▸ PROBLEM REQUIREMENTS
From the first line to the last, give the material again exactly, without the images.
^^^^^^^^^^^^^^^^
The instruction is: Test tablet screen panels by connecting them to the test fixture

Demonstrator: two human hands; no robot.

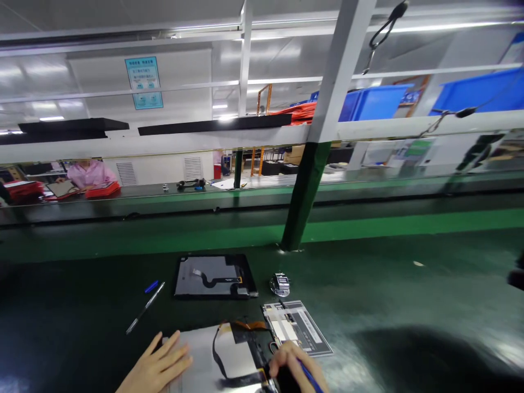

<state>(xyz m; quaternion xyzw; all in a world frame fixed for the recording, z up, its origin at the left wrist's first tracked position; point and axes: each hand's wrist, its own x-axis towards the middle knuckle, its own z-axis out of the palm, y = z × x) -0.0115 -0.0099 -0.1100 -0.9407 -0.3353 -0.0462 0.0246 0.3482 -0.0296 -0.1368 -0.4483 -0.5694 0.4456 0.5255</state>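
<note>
My left hand [158, 364] lies with fingers spread on the left edge of a silver-backed tablet display panel [200, 355]. A black ribbon cable [218, 355] and an orange flex strip [254, 325] run across that panel. My right hand [295, 364] is closed around a slim blue pen-like tool [309, 375] at the panel's right edge; the tool's tip is hidden. Just beyond this hand is a flat board [305, 330] with white and dark grey areas. Farther back lies a second display panel [213, 277], grey with a black border and its own ribbon cable.
A clear pen [145, 308] and a blue cap [151, 286] lie on the left of the green bench. A small shiny metal object [280, 284] stands near the green-and-white post [305, 191]. Across the bench, a person in pink [90, 174] sits by red stacks.
</note>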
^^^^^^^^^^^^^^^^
▸ TASK SOLUTION
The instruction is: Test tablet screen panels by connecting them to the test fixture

Demonstrator: two human hands; no robot.


<state>(xyz m; quaternion xyzw; all in a world frame fixed for the recording, z up, its origin at the left wrist's first tracked position; point and axes: each hand's wrist, its own x-axis towards the middle knuckle, its own z-axis out of the palm, y = z × x) -0.0115 -0.0099 -0.1100 -0.9407 -0.3353 -0.0462 0.0246 0.3482 -0.0296 -0.1368 -0.4483 -0.5694 0.4456 0.5255</state>
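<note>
My left hand [158, 364] lies with fingers spread on the left edge of a silver-backed tablet display panel [200, 355]. A black ribbon cable [218, 355] and an orange flex strip [254, 325] run across that panel. My right hand [295, 364] is closed around a slim blue pen-like tool [309, 375] at the panel's right edge; the tool's tip is hidden. Just beyond this hand is a flat board [305, 330] with white and dark grey areas. Farther back lies a second display panel [213, 277], grey with a black border and its own ribbon cable.
A clear pen [145, 308] and a blue cap [151, 286] lie on the left of the green bench. A small shiny metal object [280, 284] stands near the green-and-white post [305, 191]. Across the bench, a person in pink [90, 174] sits by red stacks.
</note>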

This concludes the response.